**Action item**
All of the data is to be set down again without alteration.

**Data below**
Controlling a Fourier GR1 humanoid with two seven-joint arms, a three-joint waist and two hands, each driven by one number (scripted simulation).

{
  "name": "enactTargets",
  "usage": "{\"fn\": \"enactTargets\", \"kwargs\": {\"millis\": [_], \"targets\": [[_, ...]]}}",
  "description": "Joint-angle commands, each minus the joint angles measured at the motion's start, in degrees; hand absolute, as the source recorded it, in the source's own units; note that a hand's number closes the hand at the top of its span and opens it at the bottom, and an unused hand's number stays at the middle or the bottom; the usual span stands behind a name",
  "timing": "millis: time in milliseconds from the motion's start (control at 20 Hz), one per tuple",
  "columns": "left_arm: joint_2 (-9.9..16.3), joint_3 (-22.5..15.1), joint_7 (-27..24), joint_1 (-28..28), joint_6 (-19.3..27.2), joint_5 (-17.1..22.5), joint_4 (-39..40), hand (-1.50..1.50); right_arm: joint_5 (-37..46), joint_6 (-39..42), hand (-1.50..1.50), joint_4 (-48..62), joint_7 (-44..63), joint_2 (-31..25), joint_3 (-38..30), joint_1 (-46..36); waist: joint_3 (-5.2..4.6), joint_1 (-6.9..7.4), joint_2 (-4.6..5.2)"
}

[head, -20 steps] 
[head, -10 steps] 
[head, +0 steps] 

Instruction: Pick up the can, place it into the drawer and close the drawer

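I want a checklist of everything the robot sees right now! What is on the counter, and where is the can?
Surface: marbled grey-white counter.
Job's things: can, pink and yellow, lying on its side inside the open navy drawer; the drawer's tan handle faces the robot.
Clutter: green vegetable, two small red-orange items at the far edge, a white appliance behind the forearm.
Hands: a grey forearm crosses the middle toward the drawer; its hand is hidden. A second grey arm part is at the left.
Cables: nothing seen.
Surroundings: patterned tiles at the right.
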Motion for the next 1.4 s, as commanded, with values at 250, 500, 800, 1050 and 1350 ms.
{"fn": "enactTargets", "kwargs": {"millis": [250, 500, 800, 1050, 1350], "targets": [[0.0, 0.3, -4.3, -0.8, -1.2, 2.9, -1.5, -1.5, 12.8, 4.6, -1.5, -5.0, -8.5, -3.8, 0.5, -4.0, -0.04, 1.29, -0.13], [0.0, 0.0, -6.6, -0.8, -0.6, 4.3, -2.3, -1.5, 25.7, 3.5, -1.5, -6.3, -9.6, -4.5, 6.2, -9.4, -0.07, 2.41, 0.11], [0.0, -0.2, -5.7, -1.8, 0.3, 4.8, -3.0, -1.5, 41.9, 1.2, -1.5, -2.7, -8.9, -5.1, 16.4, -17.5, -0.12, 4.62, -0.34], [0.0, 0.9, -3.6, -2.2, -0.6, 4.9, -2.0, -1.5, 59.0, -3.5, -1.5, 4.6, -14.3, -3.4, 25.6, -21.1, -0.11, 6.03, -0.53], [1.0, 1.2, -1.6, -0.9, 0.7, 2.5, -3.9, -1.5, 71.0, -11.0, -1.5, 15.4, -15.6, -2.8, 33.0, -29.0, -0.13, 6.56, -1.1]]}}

**Task response**
Controlling a Fourier GR1 humanoid with two seven-joint arms, a three-joint waist and two hands, each driven by one number (scripted simulation).

{
  "name": "enactTargets",
  "usage": "{\"fn\": \"enactTargets\", \"kwargs\": {\"millis\": [_], \"targets\": [[_, ...]]}}",
  "description": "Joint-angle commands, each minus the joint angles measured at the motion's start, in degrees; hand absolute, as the source recorded it, in the source's own units; note that a hand's number closes the hand at the top of its span and opens it at the bottom, and an unused hand's number stays at the middle or the bottom; the usual span stands behind a name",
  "timing": "millis: time in milliseconds from the motion's start (control at 20 Hz), one per tuple",
  "columns": "left_arm: joint_2 (-9.9..16.3), joint_3 (-22.5..15.1), joint_7 (-27..24), joint_1 (-28..28), joint_6 (-19.3..27.2), joint_5 (-17.1..22.5), joint_4 (-39..40), hand (-1.50..1.50); right_arm: joint_5 (-37..46), joint_6 (-39..42), hand (-1.50..1.50), joint_4 (-48..62), joint_7 (-44..63), joint_2 (-31..25), joint_3 (-38..30), joint_1 (-46..36); waist: joint_3 (-5.2..4.6), joint_1 (-6.9..7.4), joint_2 (-4.6..5.2)"
}

[head, -20 steps] 
[head, -10 steps] 
[head, +0 steps] 

Instruction: Pick up the can, place it into the drawer and close the drawer

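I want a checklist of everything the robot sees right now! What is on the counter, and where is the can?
Surface: marbled grey-white counter.
Job's things: can, pink and yellow, lying on its side inside the open navy drawer; the drawer's tan handle faces the robot.
Clutter: green vegetable, two small red-orange items at the far edge, a white appliance behind the forearm.
Hands: a grey forearm crosses the middle toward the drawer; its hand is hidden. A second grey arm part is at the left.
Cables: nothing seen.
Surroundings: patterned tiles at the right.
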Motion for the next 1.4 s, as commanded, with values at 250, 500, 800, 1050 and 1350 ms.
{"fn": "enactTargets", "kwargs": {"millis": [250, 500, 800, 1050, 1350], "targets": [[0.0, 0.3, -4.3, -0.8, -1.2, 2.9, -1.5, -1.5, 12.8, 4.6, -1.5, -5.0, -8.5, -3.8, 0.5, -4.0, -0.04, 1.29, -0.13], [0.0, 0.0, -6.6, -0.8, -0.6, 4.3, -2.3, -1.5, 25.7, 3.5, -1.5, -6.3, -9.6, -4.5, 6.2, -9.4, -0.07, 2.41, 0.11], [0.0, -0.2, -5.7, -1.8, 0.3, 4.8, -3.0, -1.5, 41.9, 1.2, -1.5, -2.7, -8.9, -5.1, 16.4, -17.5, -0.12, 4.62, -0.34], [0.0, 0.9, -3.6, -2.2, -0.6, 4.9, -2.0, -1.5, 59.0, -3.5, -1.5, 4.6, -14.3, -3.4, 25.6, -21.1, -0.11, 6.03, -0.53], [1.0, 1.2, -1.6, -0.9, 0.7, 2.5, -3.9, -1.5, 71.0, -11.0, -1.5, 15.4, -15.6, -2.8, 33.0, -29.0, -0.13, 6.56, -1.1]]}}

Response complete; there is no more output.